* DESCRIPTION OF THE TASK: Start at the line holding "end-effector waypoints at". Write out that line and each one after it to the end of the data, unchanged.

* DATASET RECORDS:
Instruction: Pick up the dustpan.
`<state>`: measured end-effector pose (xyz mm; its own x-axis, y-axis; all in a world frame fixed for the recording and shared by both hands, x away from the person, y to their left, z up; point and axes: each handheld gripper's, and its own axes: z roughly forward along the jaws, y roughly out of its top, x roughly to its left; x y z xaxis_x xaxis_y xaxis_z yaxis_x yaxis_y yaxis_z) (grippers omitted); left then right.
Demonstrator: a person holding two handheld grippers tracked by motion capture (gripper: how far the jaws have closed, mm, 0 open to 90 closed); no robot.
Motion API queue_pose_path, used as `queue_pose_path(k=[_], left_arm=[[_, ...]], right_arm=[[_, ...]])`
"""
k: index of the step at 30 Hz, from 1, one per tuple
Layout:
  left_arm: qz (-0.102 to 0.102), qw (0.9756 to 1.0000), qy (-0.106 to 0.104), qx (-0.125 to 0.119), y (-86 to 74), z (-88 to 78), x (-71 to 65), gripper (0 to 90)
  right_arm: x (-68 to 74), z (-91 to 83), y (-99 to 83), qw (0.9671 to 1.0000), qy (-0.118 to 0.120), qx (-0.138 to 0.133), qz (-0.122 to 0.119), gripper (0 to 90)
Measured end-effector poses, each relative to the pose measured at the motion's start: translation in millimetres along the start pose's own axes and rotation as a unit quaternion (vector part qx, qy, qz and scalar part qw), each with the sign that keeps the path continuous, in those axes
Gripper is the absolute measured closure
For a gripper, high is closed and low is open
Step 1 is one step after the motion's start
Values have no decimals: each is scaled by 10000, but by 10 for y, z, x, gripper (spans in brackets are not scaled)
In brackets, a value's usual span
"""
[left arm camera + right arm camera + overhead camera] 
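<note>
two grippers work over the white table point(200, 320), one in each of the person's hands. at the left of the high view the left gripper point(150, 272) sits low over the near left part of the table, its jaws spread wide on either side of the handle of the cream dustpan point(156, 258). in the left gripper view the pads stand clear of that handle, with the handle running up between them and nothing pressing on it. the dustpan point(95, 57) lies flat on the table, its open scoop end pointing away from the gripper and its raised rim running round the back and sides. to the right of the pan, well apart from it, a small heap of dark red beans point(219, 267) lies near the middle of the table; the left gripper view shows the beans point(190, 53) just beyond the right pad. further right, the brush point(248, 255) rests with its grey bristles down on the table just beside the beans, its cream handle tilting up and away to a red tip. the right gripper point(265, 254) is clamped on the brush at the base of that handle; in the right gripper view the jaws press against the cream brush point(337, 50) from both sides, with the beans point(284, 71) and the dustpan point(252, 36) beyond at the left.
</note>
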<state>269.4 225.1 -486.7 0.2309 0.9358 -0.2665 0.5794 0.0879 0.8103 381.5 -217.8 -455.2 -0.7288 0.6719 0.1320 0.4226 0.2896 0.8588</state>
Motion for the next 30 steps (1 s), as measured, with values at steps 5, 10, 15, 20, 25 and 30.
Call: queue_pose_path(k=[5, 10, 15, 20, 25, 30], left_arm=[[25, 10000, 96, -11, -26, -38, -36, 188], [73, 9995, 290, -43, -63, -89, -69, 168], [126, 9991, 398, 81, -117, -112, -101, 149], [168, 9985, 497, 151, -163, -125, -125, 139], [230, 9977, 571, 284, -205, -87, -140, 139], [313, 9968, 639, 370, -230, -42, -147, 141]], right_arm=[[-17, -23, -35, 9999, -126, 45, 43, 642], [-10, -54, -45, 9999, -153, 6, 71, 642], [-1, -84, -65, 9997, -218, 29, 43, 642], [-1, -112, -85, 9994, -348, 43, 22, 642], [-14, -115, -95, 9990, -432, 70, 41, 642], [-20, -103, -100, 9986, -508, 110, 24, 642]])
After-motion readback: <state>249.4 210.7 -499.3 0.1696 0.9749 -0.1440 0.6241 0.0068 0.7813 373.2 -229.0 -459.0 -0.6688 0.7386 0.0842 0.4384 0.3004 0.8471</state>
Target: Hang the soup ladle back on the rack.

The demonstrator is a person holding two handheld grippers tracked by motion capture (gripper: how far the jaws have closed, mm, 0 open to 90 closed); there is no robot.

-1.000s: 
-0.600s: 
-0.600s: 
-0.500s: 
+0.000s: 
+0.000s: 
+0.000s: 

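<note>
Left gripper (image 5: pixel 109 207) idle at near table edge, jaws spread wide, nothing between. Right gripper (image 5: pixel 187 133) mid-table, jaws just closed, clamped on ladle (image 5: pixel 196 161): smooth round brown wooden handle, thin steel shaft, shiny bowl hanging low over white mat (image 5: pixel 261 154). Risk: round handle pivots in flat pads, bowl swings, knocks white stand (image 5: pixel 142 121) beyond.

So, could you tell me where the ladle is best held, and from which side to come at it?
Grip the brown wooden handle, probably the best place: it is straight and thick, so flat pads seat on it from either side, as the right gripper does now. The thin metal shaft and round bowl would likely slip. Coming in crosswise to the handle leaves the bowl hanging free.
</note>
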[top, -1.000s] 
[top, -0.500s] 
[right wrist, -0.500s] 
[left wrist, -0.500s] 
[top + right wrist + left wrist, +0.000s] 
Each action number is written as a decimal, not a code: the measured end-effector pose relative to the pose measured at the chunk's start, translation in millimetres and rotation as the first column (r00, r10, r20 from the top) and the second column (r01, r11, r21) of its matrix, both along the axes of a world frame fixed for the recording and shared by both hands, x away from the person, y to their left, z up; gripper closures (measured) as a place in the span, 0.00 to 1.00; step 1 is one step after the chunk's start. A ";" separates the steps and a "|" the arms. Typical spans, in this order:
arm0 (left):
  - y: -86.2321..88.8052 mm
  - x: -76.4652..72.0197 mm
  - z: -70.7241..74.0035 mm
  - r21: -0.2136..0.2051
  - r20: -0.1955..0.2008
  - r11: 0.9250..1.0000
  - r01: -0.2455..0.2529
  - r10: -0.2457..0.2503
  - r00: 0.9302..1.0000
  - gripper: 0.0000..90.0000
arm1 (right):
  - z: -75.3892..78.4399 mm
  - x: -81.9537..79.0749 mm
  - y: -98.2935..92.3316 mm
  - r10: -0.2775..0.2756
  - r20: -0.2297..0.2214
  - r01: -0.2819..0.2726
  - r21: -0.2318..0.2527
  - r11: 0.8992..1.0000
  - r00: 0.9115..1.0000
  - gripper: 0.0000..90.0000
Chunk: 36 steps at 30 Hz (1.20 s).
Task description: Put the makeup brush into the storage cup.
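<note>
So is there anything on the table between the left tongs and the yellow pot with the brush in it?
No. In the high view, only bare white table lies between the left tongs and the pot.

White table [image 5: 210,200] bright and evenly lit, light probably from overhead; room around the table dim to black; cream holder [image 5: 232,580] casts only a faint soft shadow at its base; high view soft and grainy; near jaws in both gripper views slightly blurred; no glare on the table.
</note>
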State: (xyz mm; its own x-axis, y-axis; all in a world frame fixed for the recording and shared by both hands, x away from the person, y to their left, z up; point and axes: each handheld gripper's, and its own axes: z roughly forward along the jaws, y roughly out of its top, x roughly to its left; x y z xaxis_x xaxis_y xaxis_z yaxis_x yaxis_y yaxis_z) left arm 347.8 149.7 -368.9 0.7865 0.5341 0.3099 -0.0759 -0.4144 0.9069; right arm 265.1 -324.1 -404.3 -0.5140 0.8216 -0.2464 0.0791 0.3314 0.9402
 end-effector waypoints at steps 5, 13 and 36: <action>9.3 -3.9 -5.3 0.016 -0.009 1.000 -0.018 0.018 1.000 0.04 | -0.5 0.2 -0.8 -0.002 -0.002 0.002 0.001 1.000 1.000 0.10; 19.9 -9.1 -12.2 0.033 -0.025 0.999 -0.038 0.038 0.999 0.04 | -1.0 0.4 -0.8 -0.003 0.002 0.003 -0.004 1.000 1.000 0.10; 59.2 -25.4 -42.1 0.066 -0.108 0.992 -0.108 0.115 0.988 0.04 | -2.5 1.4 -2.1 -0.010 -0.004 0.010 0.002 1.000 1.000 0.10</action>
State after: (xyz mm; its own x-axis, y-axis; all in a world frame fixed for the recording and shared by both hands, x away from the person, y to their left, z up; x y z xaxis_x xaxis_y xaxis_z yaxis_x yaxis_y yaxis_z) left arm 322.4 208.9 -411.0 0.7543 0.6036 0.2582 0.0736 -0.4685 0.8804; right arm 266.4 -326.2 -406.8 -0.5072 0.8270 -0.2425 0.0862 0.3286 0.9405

* OUTPUT FOR THIS TASK:
 end-effector waypoints at steps 5, 13 and 36: <action>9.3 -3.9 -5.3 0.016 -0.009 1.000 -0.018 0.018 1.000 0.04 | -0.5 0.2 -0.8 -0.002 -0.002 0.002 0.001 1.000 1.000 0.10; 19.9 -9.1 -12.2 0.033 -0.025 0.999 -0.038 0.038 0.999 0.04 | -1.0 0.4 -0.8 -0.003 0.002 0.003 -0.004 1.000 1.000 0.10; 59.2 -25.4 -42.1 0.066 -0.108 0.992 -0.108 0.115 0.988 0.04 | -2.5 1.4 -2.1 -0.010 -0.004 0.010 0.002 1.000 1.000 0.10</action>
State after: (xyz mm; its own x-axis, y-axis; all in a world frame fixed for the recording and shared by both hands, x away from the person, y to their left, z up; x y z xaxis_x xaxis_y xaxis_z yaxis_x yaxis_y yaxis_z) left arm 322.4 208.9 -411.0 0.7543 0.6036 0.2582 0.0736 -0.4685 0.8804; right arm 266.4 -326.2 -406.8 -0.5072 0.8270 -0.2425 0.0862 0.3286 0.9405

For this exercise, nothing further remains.